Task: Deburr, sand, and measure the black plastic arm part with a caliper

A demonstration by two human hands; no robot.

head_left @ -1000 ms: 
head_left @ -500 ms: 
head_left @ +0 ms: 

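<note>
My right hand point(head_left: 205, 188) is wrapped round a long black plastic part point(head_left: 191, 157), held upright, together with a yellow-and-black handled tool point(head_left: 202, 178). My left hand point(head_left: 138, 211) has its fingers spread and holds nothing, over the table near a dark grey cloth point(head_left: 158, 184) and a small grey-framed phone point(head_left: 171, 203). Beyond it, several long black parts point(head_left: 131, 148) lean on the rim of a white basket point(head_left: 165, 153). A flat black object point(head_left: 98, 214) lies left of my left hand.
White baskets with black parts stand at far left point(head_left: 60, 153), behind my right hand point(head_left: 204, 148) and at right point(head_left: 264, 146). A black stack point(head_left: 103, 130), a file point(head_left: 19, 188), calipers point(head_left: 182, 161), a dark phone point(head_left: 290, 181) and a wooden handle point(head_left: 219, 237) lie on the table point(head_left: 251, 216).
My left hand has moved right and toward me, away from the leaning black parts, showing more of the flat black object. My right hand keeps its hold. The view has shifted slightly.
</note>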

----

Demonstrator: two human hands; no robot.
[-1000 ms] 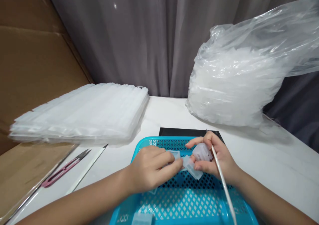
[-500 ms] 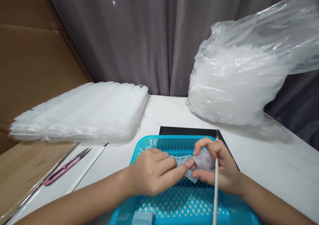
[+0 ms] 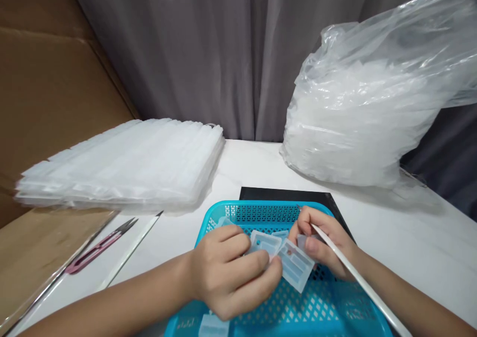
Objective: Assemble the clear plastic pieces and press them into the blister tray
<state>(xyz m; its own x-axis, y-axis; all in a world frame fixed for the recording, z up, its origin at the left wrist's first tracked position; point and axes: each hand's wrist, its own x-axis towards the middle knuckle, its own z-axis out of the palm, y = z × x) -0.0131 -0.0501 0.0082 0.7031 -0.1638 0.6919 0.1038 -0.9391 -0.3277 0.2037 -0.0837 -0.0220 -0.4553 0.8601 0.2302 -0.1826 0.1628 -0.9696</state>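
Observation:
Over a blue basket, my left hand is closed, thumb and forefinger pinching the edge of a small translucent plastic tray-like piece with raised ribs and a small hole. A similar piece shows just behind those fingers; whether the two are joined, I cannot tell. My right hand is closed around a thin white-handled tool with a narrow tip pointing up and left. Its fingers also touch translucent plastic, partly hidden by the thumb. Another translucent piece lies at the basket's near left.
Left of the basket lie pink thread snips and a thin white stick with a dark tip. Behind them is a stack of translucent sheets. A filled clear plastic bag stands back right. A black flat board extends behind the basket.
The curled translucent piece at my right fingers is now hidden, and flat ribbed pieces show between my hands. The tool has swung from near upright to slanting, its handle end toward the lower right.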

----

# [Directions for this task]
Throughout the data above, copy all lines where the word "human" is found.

# [Answer section]
A demonstration by two human hands; no robot.
Demonstrator: two human hands; no robot.

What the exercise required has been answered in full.